Continuing: Lusting explains that the more cortisol the amygdala is exposed to, the less it is dampened down by . . . the law of mass action.
More cortisol means fewer cortisol receptors in the amygdala, and the more likely your amygdala will do the talking from here on. Chronic stress day by day weakens your inner Jiminy.
Increased stress can turn a small desire into a big dopamine drive, which can be quenched by either drugs or food, or both. This is how the pizza and beer scenario typifies the American food experience.
My comments: There is a move afoot to absolve people of responsibility for their actions. Some suggest that we should have sympathy for the murderer or rapist because he had a bad childhood. This is along the lines of “he Devil made him do it.” The flip side here is that everyone has issues in his/her life, and everyone has to deal with various stresses. Maybe we have some events that are adding more stress compared to 20, 30, or 40 years ago. The key questions are, “What are the stresses I face and how can I minimize their effect on me?
Continuing: Lustig continues by saying that stress-induced dopamine has the capacity to remodel the prefrontal cortex so that it doesn’t work as well as before. Poor Jiminy Cricket has been squashed like a bug.
These neurons (the ones that house the dopamine receptors) are fewer and farther between. . . You need even more to get less. By driving the stimulation of the amygdala and decreasing your cognitive control centers, stress and cortisol make it much more likely that you will succumb to temptations.
Lustig poses a rhetorical question. Do you take three deep breaths or eat three doughnuts? Now it gets even scarier.
When cognitive control is lost, the ability to inhibit the drive to seek pleasure is lost. Stress promotes faster addiction to drugs of abuse and is likely the reason why drug addicts find it difficult to quit. Chronic stress kills off neurons in the PFC . . .
He reminds us that the preferred drug of choice when dealing with stress is, yes, yes, it’s SUGAR. Gary Taubes in his YouTube video The Case Against Sugar says essentially the same thing. It’s cheap, socially acceptable, and doesn’t appear to have immediate consequences. This sets up a vicious circle.
With chronic stress, eating is the preferred coping behavior of the individual. The person seeks energy dense food, usually loaded with sugar, which may become addictive. Since cortisol is an appetite stimulant, the infusion of cortisol into a person rapidly increases his/her food intake.
It gets even worse. Cortisol actually kills neurons that help inhibit food intake. Now a person eats even more food, usually sugar. The cycle continues.

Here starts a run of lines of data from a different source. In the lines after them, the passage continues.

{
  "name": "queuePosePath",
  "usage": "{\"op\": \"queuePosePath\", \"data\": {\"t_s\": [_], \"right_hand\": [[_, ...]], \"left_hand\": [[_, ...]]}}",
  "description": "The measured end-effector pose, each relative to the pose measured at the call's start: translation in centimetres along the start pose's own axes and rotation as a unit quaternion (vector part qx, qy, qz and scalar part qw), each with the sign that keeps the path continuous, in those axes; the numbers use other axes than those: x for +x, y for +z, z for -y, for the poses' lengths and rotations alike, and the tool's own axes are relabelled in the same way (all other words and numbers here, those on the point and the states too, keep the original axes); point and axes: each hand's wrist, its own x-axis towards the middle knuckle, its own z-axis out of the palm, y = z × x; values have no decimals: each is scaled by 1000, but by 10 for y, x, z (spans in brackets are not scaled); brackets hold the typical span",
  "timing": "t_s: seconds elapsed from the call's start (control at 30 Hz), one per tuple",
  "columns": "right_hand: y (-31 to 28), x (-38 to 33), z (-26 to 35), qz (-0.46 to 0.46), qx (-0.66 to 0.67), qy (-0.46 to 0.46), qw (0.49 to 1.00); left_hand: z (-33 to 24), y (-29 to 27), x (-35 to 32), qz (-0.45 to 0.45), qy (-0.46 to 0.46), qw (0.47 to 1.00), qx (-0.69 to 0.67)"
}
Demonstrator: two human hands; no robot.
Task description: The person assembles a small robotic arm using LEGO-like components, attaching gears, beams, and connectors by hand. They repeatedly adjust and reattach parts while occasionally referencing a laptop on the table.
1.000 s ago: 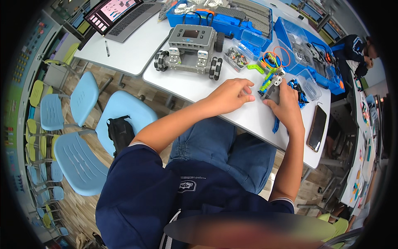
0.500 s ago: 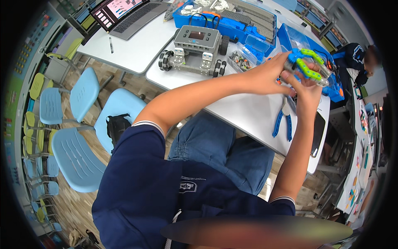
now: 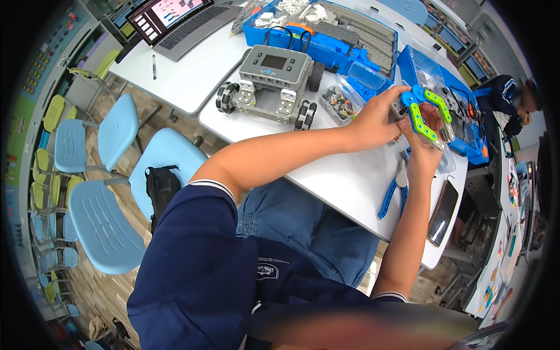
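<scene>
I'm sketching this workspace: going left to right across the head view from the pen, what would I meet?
Pen → wheeled robot → left hand → green-and-blue claw → another person.

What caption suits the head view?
Left hand and right hand hold a green claw with blue gears; a wheeled grey model stands nearby.

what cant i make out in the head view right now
In the head view:
Right hand: some fingers are hidden behind the green-and-blue claw.
Left hand: some fingertips are hidden by the claw.
Pliers: partly covered by the right forearm.
Small parts beside the wheeled robot: too small to identify.
Laptop: screen top cut off by the upper edge.
</scene>
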Motion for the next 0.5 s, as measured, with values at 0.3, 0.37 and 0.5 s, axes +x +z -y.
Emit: {"op": "queuePosePath", "data": {"t_s": [0.3,0.37,0.5], "right_hand": [[-2,-1,6,27,-21,7,999],[0,-1,5,21,-4,0,1000],[2,0,4,14,12,-6,1000]], "left_hand": [[-2,0,-1,-31,-64,995,-69],[-3,-1,-1,-39,-60,996,-61],[-4,-2,-2,-47,-47,998,-7]]}}
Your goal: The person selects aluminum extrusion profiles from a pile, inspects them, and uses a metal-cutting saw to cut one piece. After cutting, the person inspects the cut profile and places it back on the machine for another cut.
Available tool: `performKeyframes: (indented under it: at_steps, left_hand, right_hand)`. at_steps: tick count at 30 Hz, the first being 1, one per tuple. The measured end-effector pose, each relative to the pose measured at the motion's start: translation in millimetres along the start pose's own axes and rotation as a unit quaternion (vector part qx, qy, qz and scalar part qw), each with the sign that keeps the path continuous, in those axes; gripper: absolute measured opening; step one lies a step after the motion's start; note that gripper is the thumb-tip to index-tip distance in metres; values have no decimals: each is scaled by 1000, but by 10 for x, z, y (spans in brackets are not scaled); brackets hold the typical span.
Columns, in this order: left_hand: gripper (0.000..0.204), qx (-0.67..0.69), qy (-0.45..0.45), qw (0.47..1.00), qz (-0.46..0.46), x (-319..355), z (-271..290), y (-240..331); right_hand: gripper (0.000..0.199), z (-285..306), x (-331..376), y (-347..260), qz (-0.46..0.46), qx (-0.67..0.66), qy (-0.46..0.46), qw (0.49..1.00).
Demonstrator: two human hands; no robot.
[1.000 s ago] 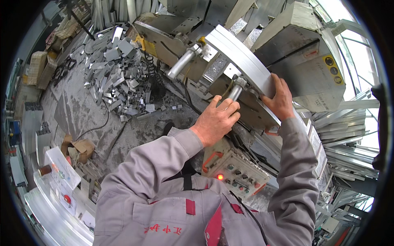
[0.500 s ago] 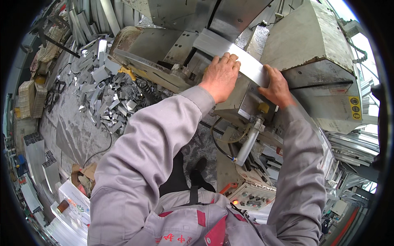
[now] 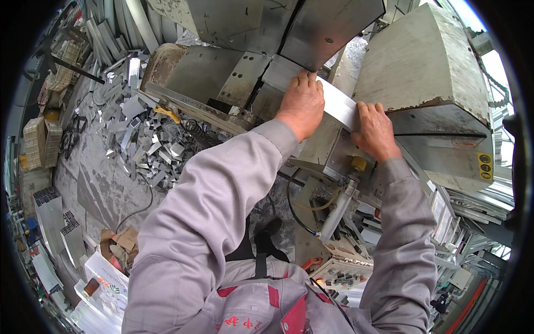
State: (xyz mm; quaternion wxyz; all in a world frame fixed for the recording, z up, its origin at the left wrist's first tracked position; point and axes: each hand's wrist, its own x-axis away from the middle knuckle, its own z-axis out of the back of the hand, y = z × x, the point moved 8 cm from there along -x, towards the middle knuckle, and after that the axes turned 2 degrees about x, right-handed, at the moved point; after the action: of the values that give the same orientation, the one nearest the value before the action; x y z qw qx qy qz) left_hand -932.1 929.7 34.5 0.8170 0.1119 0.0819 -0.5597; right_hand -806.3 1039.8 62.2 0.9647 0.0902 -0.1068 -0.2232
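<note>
A bright silver aluminium profile (image 3: 340, 104) lies slantwise across the bed of a cutting machine, its far left end close to the upright metal guard plates (image 3: 328, 33). My left hand (image 3: 302, 107) is closed over the profile near its middle, fingers together across the top edge. At the near right end, my right hand (image 3: 377, 132) grips the profile with the thumb on the near side and the fingers on the far side. The undersides of both hands are hidden. Just below my right hand sits a pneumatic cylinder (image 3: 337, 214) with a yellow cap.
Metal offcuts (image 3: 139, 133) are heaped on the floor at left. A yellow-handled air gun (image 3: 167, 113) hangs by the machine's front edge. A large metal housing (image 3: 425, 67) stands at right. Near my waist is a control panel (image 3: 339, 274) with knobs. Long profiles (image 3: 481, 200) are stacked at far right.
The view has shifted slightly, so the machine sits a little differently in it. Both hands stay on the aluminium profile; my left fingers look drawn closer together.
</note>
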Motion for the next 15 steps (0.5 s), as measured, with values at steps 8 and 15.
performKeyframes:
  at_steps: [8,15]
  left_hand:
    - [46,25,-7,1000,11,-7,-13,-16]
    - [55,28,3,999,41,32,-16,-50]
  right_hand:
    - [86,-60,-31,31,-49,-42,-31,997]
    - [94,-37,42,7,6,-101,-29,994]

If Only I Could Sleep at the Switch
Lustig tells us that another outcome of stress is reduced sleep. Reduced sleep also contributes to obesity. Short sleepers generally have an increased body moss index (BMI). Those deprived of sleep may consume up to 300 additional calories per day. The vicious circle gets worse and worse.
Dopamine makes you more likely to eat. The more you eat, the more likely you are to become obese. Obesity leads to sleep deprivation.
Lustig finishes the chapter by explaining that the impact of stress on children is even worse compared to adults. He says that this stress can lead to unhealthy snacking during adolescence. The result of that is overweight teens.
Lustig closes the chapter with:
The more chocolate cake you eat in response to stress, the less pleasure you will get and the sicker you will start to feel, which will drive even more stress. Those dopamine receptors need more but deliver less. You’ll become more tolerant or worse yet, addicted.